The Strad Issue: May 2017
Description: Poetic and well-balanced playing that’s full of colour
Musicians: Emmanuelle Bertrand (cello) Pascal Amoyel (piano) Lucerne Symphony Orchestra/James Gaffigan
Composer: Saint-Saëns
Catalogue Number: HARMONIA MUNDI HMM 902210
This cellist-orchestra-conductor-label collaboration has brought us Shostakovich, Dutilleux, Rihm and Dvorák, and it’s fascinating how the established dynamic throws a different light on Saint-Saëns’s First Cello Concerto.
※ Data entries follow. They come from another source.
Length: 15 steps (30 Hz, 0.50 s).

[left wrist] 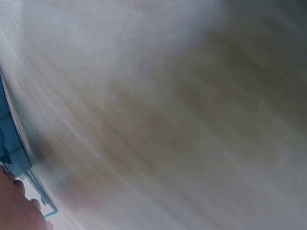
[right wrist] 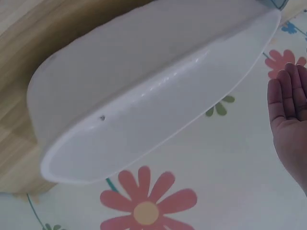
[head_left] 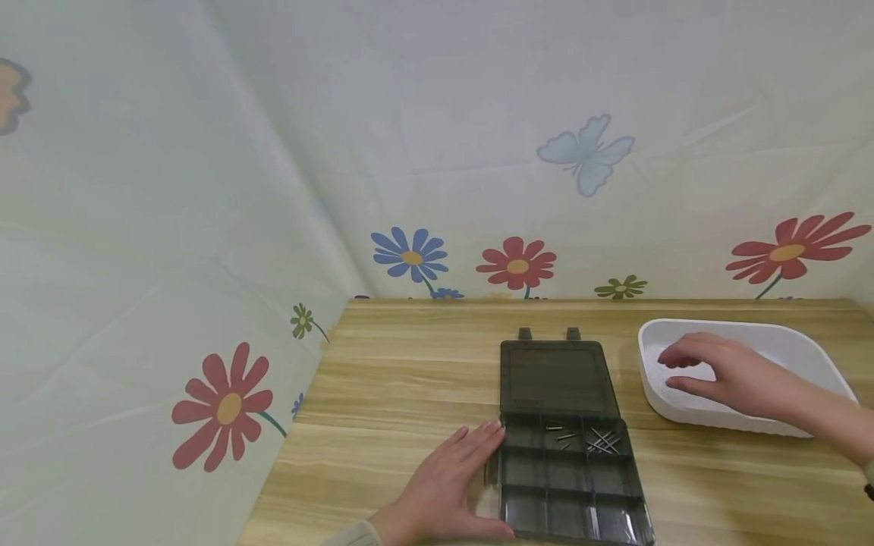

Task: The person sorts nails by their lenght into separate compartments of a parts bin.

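A dark see-through compartment box (head_left: 546,474) lies on the table with its lid (head_left: 558,377) folded back away from the person. Small brass-coloured screws (head_left: 563,436) lie in its back middle compartment, and several crossed nails (head_left: 603,441) in the back right one. My left hand (head_left: 444,485) rests along the box's left side, fingertips at the back corner and thumb near the front. My right hand (head_left: 734,373) hovers over the white tray (head_left: 744,428), thumb apart from loosely bent fingers, nothing visible in its grasp. The right wrist view shows this hand (right wrist: 290,115) beside the tray's rim.
Wood-grain table (head_left: 382,379) spreads left of the box. Behind it hangs a pale cloth (head_left: 464,152) printed with flowers and a butterfly, which also covers the left side. A small dark speck (right wrist: 102,118) shows on the tray in the right wrist view.
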### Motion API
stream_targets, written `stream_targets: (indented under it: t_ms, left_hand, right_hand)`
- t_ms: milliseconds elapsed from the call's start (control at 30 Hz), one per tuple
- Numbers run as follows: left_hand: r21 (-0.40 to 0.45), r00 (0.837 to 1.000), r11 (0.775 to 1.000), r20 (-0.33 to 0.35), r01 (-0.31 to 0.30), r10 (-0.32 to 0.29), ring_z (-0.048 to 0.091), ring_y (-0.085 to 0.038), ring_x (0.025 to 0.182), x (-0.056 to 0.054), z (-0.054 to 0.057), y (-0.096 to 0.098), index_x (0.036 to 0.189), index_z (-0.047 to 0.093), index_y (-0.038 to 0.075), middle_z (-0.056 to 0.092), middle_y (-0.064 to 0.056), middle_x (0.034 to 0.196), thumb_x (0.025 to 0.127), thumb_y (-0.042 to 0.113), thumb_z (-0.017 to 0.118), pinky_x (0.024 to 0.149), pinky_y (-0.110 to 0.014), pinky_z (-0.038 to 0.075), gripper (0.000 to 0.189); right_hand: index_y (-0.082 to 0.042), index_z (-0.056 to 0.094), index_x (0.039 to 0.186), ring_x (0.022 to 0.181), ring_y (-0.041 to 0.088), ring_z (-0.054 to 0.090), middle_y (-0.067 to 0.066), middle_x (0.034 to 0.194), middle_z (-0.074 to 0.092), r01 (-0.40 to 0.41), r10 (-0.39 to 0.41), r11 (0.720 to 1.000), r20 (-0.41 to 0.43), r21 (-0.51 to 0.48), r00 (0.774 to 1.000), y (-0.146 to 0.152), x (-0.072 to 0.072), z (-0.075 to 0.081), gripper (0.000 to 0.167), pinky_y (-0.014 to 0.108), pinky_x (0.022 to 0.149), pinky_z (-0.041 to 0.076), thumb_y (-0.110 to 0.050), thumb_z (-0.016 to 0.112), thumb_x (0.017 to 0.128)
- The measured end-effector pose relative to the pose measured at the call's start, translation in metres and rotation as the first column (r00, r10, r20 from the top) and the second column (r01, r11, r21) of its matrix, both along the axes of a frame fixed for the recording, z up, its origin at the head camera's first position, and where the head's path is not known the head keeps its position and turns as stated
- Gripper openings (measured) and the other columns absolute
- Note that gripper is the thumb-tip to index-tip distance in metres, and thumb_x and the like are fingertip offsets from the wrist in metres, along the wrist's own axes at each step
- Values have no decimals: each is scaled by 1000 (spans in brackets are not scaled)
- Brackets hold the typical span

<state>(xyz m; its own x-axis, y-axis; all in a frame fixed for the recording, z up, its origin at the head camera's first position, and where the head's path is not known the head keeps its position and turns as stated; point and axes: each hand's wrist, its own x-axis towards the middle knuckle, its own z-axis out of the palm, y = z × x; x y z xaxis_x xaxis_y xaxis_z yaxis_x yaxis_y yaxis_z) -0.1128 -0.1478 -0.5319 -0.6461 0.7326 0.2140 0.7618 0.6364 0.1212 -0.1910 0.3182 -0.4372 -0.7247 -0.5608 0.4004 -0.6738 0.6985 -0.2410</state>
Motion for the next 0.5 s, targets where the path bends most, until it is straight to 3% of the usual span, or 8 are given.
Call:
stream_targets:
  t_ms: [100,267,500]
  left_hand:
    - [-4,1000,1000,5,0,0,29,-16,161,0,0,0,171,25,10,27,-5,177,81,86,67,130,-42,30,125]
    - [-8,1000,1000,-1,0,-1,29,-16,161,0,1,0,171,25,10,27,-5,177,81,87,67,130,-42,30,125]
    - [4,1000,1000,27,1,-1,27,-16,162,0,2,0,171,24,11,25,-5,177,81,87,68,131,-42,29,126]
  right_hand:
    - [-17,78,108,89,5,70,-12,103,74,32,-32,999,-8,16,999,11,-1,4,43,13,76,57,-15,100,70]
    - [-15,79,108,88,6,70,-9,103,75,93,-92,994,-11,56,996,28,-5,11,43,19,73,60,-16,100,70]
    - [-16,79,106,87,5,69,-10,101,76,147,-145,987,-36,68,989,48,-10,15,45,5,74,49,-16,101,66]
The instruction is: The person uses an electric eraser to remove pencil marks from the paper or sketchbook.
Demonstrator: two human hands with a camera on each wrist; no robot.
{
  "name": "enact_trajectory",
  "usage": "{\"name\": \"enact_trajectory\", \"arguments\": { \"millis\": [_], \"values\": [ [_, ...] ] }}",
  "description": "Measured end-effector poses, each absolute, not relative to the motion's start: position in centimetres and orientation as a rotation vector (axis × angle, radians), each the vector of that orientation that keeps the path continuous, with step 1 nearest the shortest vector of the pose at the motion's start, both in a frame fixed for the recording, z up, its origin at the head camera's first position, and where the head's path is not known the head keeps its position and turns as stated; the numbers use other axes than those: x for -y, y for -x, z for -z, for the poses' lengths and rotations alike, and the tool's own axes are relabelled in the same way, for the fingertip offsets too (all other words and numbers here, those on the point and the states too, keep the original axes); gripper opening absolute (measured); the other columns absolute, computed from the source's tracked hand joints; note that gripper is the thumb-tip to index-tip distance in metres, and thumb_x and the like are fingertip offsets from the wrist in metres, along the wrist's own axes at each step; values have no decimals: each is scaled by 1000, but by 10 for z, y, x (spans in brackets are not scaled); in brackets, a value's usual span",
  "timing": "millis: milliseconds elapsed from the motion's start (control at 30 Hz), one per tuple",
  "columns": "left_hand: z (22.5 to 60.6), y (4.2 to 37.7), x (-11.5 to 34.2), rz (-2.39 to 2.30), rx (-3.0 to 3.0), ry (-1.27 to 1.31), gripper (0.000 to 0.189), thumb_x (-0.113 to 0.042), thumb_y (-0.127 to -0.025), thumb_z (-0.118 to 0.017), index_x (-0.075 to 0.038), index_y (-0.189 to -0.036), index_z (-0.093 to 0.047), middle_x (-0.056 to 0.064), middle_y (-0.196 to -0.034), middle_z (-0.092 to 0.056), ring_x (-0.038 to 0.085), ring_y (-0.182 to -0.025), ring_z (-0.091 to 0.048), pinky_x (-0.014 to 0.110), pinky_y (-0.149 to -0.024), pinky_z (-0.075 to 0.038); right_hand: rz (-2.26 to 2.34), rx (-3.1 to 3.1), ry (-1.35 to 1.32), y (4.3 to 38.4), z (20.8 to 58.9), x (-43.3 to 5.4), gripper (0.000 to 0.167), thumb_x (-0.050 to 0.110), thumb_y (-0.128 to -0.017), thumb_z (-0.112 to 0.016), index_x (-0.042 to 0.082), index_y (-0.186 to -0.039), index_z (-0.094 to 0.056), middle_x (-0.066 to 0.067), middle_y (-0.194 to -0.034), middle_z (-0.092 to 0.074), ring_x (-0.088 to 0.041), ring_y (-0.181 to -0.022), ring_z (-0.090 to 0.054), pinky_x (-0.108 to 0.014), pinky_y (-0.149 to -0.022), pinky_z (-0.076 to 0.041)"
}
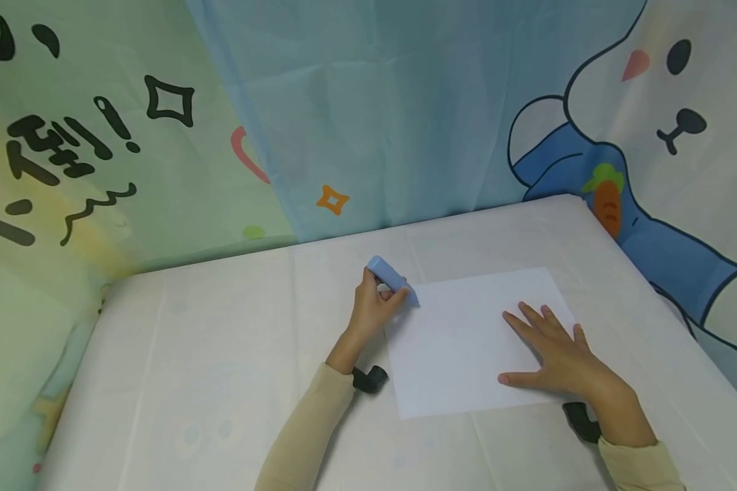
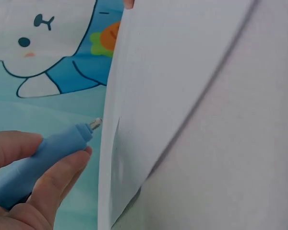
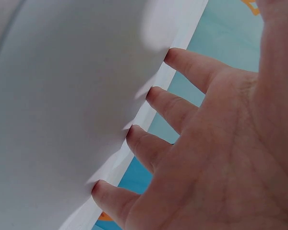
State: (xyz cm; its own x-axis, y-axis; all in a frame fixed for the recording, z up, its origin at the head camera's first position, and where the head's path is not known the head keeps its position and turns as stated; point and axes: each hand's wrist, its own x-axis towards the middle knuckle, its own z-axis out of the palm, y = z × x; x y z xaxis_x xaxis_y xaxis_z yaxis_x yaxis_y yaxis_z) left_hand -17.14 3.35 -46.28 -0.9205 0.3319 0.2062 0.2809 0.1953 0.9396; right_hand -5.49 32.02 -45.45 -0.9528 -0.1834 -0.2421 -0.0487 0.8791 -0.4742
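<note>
A light blue electric eraser (image 1: pixel 394 275), a thick pen-shaped body with a short metal-and-white tip (image 2: pixel 96 123), is pinched between the thumb and fingers of my left hand (image 1: pixel 371 308). Its tip is by the upper left corner of a blank white sheet of paper (image 1: pixel 460 341). In the left wrist view that tip appears just off the sheet's surface, and the paper's edge lifts slightly nearby. My right hand (image 1: pixel 555 354) rests on the right part of the sheet, fingers spread. In the right wrist view its fingertips (image 3: pixel 156 93) touch the paper.
A white cloth covers the table (image 1: pixel 221 354) beneath the sheet. Behind it hangs a printed backdrop (image 1: pixel 374 123) with a cartoon animal and carrot on the right. Black wrist straps (image 1: pixel 370 379) are on both wrists.
</note>
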Motion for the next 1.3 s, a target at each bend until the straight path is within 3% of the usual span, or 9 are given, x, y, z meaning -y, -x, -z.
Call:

Bertrand sounds as poetic and vulnerable here as she does in her recording of Dutilleux’s Tout un monde lointain... but the sound picture surrounds her with James Gaffigan’s snarling orchestra and its penchant for ferocious crescendos. This might not be an imposing performance from Bertrand but it’s an engaging one. Those defensive aspects in Bertrand’s playing are thrown into a different light in the second and third cello sonatas (only two movements of the latter survive). In the Second Sonata, her attractive variance in colour and unerring tonal quality across those colours is clear (best of all in the theme and variations) and that poised hesitance in her playing – the opposite to big-boned lyricism – makes for a special performance with Pascal Amoyel of the Romanza in the third movement. The torrent of ideas and textures (even more double-stopping and colourations here) that pours out of the Third Sonata’s first movement isn’t quite balanced out by the delicacy of the Andante that follows (with some trademark Saint-Saëns textures). Perhaps the lost third and fourth movements would have solved the problem. We’ll never know, but the stub makes a useful supplement here, especially from a cellist who always plays to the qualities of the instrument.